Crawford took a deep sip of the wine, and he could feel alertness and energy trickling back into him. "Nephelim?"
"You're not a biblical scholar," Byron observed. "The nephelim were the 'giants in the earth' they had in those days, the descendants of Lilith, who sometimes laid with the sons and daughters of men—it's one of the ways they can reproduce, through human wombs. Ask Shelley about
that
, sometime, too, but catch him when he's tranquil. They're the creatures God promised to protect us from when He hung the rainbow in the sky as a sign of his covenant."
"I thought that was a promise of no more floods."
"No—did you ever read the Greek version of the flood? Deucalion and Pyrrha?" The carriage shook as it crossed an unevenness in the road, and some of the wine splashed out of Byron's glass onto his shirt front, but he didn't appear to notice.
"Sure. They were the only survivors of the flood, and the oracle told them to repopulate the earth by throwing behind them the bones of their mother; and they figured out that the mother being referred to was the earth, so they threw stones behind them as they walked across the mud," Crawford's voice was becoming more thoughtful, "and the stones they threw became humans."
The image of throwing stones had reminded him of St. Stephen, who had been stoned to death, and suddenly he was sure that the phrase
loaves of St. Stephen
referred to stones—dangerous stones.
"Almost right," Byron said. "That's actually a much older story, which those primeval historians confused with their own stories about a relatively recent flood. The things that the stones turned into
looked
like people—it's mimicry—but they were this other species, the nephelim. The rainbow, I'm told, is a reference to the fact that the nature of sunlight changed sometime, God knows when, and now it's bad for them—in heavy doses it can even crystallize them, freeze them where they stand. They turn into a sort of dirty quartz. Lot's wife was one of these creatures, and that's what happened to her—it wasn't actually salt that she became a pillar of."
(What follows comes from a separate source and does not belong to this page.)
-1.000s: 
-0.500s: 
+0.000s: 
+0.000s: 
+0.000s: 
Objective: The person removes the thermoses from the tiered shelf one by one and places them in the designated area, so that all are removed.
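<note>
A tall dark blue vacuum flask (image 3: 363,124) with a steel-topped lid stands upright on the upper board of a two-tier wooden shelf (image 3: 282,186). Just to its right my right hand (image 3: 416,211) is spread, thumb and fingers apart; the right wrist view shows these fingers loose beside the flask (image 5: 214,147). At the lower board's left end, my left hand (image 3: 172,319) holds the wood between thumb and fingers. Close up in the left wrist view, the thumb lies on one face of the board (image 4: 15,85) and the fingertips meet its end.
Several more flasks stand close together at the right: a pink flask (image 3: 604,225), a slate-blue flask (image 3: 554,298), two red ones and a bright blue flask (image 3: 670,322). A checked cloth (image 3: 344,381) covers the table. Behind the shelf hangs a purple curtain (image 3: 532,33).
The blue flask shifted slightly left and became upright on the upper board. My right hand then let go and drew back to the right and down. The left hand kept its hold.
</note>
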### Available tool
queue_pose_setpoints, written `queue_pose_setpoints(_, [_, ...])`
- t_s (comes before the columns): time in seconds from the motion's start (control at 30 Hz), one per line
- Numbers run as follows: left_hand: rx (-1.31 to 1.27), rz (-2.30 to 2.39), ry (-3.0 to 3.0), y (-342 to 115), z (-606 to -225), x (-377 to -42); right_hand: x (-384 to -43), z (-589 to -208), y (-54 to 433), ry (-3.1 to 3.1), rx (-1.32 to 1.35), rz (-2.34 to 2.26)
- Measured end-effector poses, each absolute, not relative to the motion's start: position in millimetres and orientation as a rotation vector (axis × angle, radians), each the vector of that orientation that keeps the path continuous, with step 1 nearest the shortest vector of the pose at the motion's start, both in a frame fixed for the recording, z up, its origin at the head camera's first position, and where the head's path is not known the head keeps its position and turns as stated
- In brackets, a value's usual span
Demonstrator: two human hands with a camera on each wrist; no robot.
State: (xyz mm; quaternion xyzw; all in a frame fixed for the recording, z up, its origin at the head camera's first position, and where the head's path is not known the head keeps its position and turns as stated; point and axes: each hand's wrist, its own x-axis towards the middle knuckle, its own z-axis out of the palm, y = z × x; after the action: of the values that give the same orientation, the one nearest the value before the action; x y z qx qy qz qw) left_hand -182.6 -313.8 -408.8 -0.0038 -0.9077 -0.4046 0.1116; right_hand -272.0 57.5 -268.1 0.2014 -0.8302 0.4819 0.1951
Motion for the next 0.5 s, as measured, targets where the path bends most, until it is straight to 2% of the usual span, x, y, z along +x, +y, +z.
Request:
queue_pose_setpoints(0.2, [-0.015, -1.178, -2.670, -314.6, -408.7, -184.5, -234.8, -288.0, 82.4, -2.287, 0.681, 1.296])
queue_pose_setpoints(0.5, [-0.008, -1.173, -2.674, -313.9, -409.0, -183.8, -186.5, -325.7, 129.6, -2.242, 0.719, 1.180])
"So quartz crystals repel them because they're . . . bits of dead friends?"
"More than that." Visibly drunk by now, Byron waved his hand in the air as he groped for an analogy. "If you were a glass of water in which three dozen spoonfuls of sugar had been dissolved, would you—I don't know—collect rock candy?"
"Uh . . .
oh
! I get it! It might provoke the whole glassful into crystallizing."
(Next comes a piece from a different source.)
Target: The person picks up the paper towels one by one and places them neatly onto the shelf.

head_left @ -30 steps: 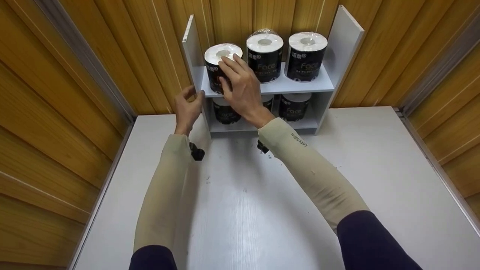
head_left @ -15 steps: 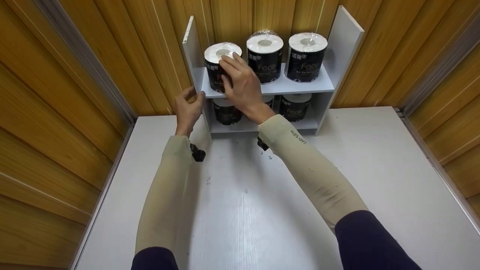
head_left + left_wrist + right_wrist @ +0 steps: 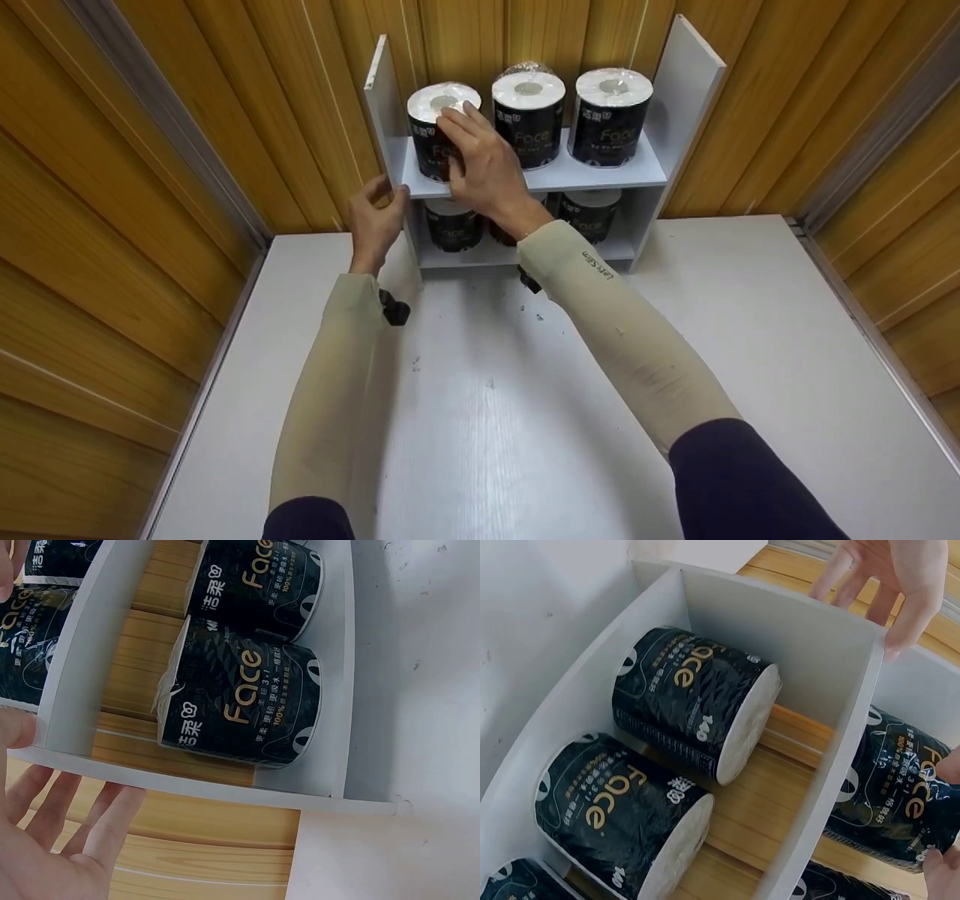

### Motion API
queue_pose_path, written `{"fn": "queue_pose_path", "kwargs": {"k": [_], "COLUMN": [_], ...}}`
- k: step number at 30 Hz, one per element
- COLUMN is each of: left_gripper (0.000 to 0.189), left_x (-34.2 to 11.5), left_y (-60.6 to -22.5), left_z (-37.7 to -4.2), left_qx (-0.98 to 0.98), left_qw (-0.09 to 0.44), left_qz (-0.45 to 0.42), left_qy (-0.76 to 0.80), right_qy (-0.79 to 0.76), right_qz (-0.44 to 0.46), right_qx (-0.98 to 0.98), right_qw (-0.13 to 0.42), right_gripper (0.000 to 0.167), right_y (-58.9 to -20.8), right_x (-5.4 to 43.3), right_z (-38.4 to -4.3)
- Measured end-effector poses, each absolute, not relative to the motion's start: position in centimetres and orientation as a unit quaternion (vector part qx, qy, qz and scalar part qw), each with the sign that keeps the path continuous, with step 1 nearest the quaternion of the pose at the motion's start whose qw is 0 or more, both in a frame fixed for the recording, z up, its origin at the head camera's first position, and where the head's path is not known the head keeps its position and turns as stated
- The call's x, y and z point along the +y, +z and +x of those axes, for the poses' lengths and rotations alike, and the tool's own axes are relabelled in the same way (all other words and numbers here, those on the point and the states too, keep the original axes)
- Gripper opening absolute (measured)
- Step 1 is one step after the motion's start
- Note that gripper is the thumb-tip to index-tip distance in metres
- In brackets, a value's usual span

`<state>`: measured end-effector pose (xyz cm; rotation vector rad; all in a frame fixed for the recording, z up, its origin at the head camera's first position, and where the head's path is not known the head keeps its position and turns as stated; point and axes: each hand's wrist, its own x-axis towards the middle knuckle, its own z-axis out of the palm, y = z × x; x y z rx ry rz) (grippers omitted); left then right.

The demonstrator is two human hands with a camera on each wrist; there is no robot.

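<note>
A small white two-tier shelf (image 3: 577, 177) stands against the back wall. My right hand (image 3: 489, 166) holds the left toilet paper roll (image 3: 429, 150) on the upper tier, fingers over its top right edge and thumb at its front. That roll is black-wrapped with a white top and stands upright; in the right wrist view, the fingertips press its wrapper (image 3: 889, 787). My left hand (image 3: 373, 225) grips the shelf's left side panel (image 3: 202, 790), thumb at the front edge and fingers along the outside. Beside the held roll stand a middle roll (image 3: 527, 135) and a right roll (image 3: 611, 135).
On the lower tier sit more rolls, one at left (image 3: 452, 227) and one at right (image 3: 591, 214); another between them is mostly hidden by my right wrist. The white table (image 3: 480, 390) stretches in front. Wooden panel walls (image 3: 135, 225) enclose it at the back and sides.
The left roll has shifted slightly back and turned, so more of its gold lettering shows. My right hand has moved slightly with it. The left hand keeps its place on the panel.
</note>
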<state>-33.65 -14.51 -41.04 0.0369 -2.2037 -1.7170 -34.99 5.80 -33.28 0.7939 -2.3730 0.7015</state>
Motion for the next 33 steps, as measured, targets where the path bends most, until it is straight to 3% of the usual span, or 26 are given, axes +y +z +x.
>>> {"fn": "queue_pose_path", "kwargs": {"k": [33], "left_gripper": [0.044], "left_x": [-14.4], "left_y": [-40.8], "left_z": [-33.4], "left_qx": [-0.778], "left_qw": [0.170], "left_qz": [0.016], "left_qy": [-0.605], "right_qy": [0.155], "right_qz": [0.279], "right_qx": [-0.929], "right_qw": [0.188], "right_gripper": [0.069], "right_y": [-31.4], "right_x": [5.7], "right_z": [-36.4]}}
"Exactly. I don't think it's a rig bisque . . . uh, a big risk for them, and I've heard that unless they're diminished they can change to crystal or stone and back again without any . . . with relative impunity, but it does repel them." He nodded heavily and pointed at Crawford's cup. "And wine drunk from an amethyst cup, amethyst being a quartz, is a tiny but real first step in freeing yourself. It will help clear you of the fevers those creatures induce—so drink up." Byron blinked at him owlishly. "Assuming, that is, that you
want
to be rid of the creature that did this to you."